*Exercise goal:* Your copy of the data below must be exact and must leave out all pictures.
== == ==
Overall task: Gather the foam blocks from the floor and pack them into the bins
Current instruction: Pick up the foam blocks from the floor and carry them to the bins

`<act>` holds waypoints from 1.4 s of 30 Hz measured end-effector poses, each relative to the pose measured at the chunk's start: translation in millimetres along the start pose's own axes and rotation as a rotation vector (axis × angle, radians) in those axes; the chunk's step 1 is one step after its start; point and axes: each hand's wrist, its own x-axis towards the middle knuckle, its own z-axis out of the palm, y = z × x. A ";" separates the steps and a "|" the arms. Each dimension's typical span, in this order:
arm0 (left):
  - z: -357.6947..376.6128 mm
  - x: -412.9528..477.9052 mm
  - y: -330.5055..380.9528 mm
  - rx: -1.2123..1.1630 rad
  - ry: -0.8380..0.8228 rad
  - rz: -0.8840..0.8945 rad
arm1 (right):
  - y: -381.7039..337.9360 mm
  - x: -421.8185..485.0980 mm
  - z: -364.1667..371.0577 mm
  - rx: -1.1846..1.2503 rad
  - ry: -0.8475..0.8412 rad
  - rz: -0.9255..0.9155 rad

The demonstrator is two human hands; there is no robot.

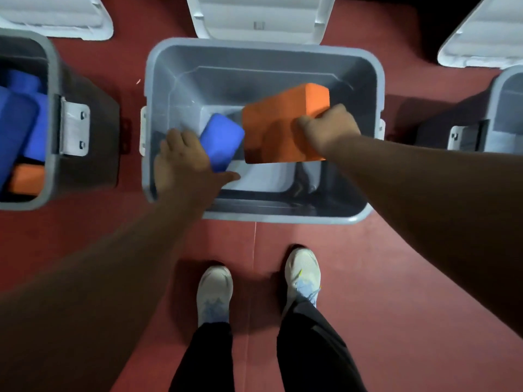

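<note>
Your L hand (181, 159) grips the blue block (222, 141): fingers curled over its left edge, thumb stretched out along its near end, so the hand's wrapped on the foam, not flat. Your R hand (329, 128) is clenched on the orange block (280, 128), knuckles up, pinching the block's right near corner; fingertips hidden behind the foam.

Both blocks lie w/in the outline of the middle bin (263, 45). The blue one is in its left half, tilted. The orange one is centre-right, also tilted & looking bigger in view. They're just beside each other; can't tell if they touch, and can't tell if either reaches the bin's btm. Both forearms are bare & cross the bin's near rim. Some motion blur on the L hand.

Just behind the middle bin its white lid (260, 15) lies open. Left of the middle bin, apart from it, is a 2nd grey bin (52, 108) holding several blue blocks (19, 117) and 1 orange foam piece (28, 179) at its near end. Right of the middle bin is a 3rd bin (506, 86), only partly in frame, contents not visible. All stand on the red floor (396, 264).

On the near side of the middle bin are your L shoe (215, 292) & R shoe (302, 275), both white, w/ black trouser legs above; the R shoe is closer to the bin.
</note>
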 end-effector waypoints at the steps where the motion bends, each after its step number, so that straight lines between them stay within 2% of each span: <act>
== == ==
*Written response:*
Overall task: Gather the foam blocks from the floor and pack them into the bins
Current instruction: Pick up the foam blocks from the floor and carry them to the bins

`<act>` holds waypoints from 1.4 s of 30 Hz measured end-effector poses, each relative to the pose measured at the chunk's start: translation in millimetres along the start pose's own axes and rotation as a rotation vector (axis × angle, radians) in those axes; the chunk's step 1 is one step after its start; point and axes: each hand's wrist, its own x-axis towards the middle knuckle, its own z-axis out of the palm, y = z × x. A ";" separates the steps and a "|" the arms. Each dimension's typical span, in this order:
arm0 (left):
  - z: -357.6947..376.6128 mm
  - x: -412.9528..477.9052 mm
  - y: -330.5055..380.9528 mm
  - rx: -1.2123..1.1630 rad
  - ry: -0.8380..0.8228 rad
  - rz: -0.8840..0.8945 rad
arm1 (right):
  - y: -381.7039..337.9360 mm
  - x: -421.8185..485.0980 mm
  - z: -364.1667..371.0577 mm
  - rx: -1.1846..1.2503 rad
  - ry: -0.8475..0.8412 rad
  - rz: -0.9255..0.9155 rad

The demonstrator is two human hands; there is no robot.


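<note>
Your L hand (181, 159) grips the blue block (222, 141): fingers curled over its left edge, thumb stretched out along its near end, so the hand's wrapped on the foam, not flat. Your R hand (329, 128) is clenched on the orange block (280, 128), knuckles up, pinching the block's right near corner; fingertips hidden behind the foam.

Both blocks lie w/in the outline of the middle bin (263, 45). The blue one is in its left half, tilted. The orange one is centre-right, also tilted & looking bigger in view. They're just beside each other; can't tell if they touch, and can't tell if either reaches the bin's btm. Both forearms are bare & cross the bin's near rim. Some motion blur on the L hand.

Just behind the middle bin its white lid (260, 15) lies open. Left of the middle bin, apart from it, is a 2nd grey bin (52, 108) holding several blue blocks (19, 117) and 1 orange foam piece (28, 179) at its near end. Right of the middle bin is a 3rd bin (506, 86), only partly in frame, contents not visible. All stand on the red floor (396, 264).

On the near side of the middle bin are your L shoe (215, 292) & R shoe (302, 275), both white, w/ black trouser legs above; the R shoe is closer to the bin.
</note>
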 end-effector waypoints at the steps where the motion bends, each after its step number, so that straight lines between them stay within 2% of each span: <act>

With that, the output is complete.